• _YOUR INSTRUCTIONS_: Write the listing out again exactly as it stands, with no images.

════════════════

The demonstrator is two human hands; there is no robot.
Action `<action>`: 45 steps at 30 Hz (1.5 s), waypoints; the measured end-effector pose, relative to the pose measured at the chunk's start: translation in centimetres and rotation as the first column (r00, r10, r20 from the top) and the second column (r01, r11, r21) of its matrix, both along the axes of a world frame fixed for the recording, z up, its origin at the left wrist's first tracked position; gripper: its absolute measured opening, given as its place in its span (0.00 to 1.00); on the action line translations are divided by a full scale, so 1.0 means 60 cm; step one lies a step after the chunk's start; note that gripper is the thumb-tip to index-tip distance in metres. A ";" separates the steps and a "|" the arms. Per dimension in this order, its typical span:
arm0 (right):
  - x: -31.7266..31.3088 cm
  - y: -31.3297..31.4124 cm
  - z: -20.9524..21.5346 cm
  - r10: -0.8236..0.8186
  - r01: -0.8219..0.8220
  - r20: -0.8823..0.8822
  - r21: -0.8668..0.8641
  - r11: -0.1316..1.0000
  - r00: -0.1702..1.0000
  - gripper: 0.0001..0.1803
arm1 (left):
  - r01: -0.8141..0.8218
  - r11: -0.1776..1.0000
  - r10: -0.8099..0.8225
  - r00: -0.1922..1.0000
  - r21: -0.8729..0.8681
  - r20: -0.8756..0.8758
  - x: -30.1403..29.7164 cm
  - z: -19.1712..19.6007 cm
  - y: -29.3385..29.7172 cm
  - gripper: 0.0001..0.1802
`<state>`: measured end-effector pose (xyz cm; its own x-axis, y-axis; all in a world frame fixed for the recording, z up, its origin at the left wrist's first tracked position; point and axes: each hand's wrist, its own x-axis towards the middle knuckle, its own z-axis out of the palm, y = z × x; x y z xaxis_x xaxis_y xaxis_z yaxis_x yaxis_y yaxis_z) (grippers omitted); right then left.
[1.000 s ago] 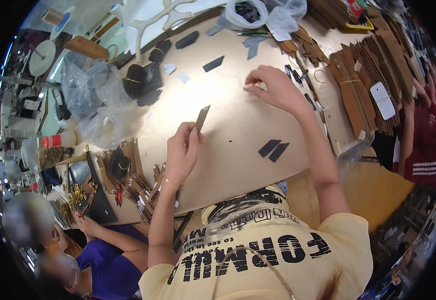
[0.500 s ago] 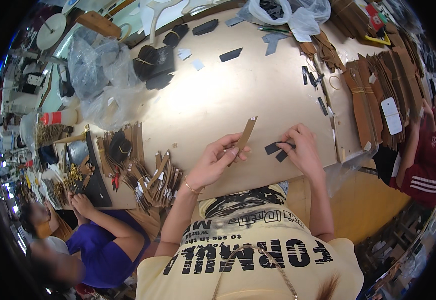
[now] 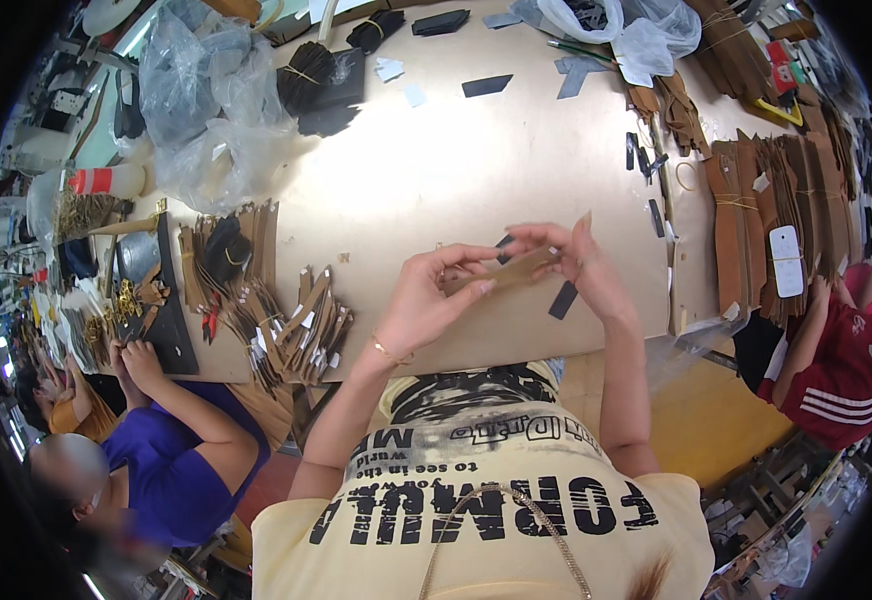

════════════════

• _FINAL ANSWER_:
The demonstrator is two human hands; there is no robot.
Action `<action>`: 45 steps at 30 Hz (1.5 s), waypoints; the measured end-effector pose, relative to the pose measured at the chunk's start: translation in centimetres and rotation as the first column (r00, r10, r20 from the top) and the second column (r01, r11, r21) of its matrix, both along the axes of a world frame fixed for the recording, z up, its origin at the left wrist's first tracked position; gripper: its absolute measured opening, given as its place in its span (0.00 to 1.00); on the action line translations are divided by a full scale, so 1.0 means 60 cm; step one lies a step after the chunk's start; note that gripper is the thumb-tip to index-tip distance in metres. A ";" separates the steps and a "|" the arms. Per dimension in this order, its typical span:
arm0 (right):
  - x: -31.7266..31.3088 cm
  - y: -31.3297..31.4124 cm
  - z: -20.9524..21.5346 cm
  - r10: -0.8236..0.8186
  - r01: -0.8219..0.8220
  - r20: -0.8823..0.8822
  - r21: -0.8668..0.8641
  - r11: -0.1316..1.0000
  - r00: -0.1702..1.0000
  - gripper: 0.0001..0.1803
arm1 (left):
  - r01: -0.8141..0.8218
  - r11: -0.1776..1.0000
  - r10: -0.8099..0.8225
  - r00: -0.1922..1.0000
  - r21: -0.8729..0.8681
  - r20: -0.8756..0.8758
  - x: -30.1403..29.7164 cm
  - z: -19.1712..19.6007 cm
  - y: -29.3385..29.7172 cm
  - gripper: 0.0001..0.1802
`<state>`: measured end-effector pose (xyz cm; its own x-axis, y-axis; all in a world frame fixed for the recording, z up, its origin at the left wrist's first tracked position; point and axes: each hand's wrist, its own x-axis towards the middle knuckle, its own z-axis out of the palm, y = z × x; x y z xaxis_x xaxis_y xaxis_z yaxis_x yaxis_y yaxis_z) (grippers omitted); right then left.
[1.000 s ago] 
[0.500 s ago] 
[now] 

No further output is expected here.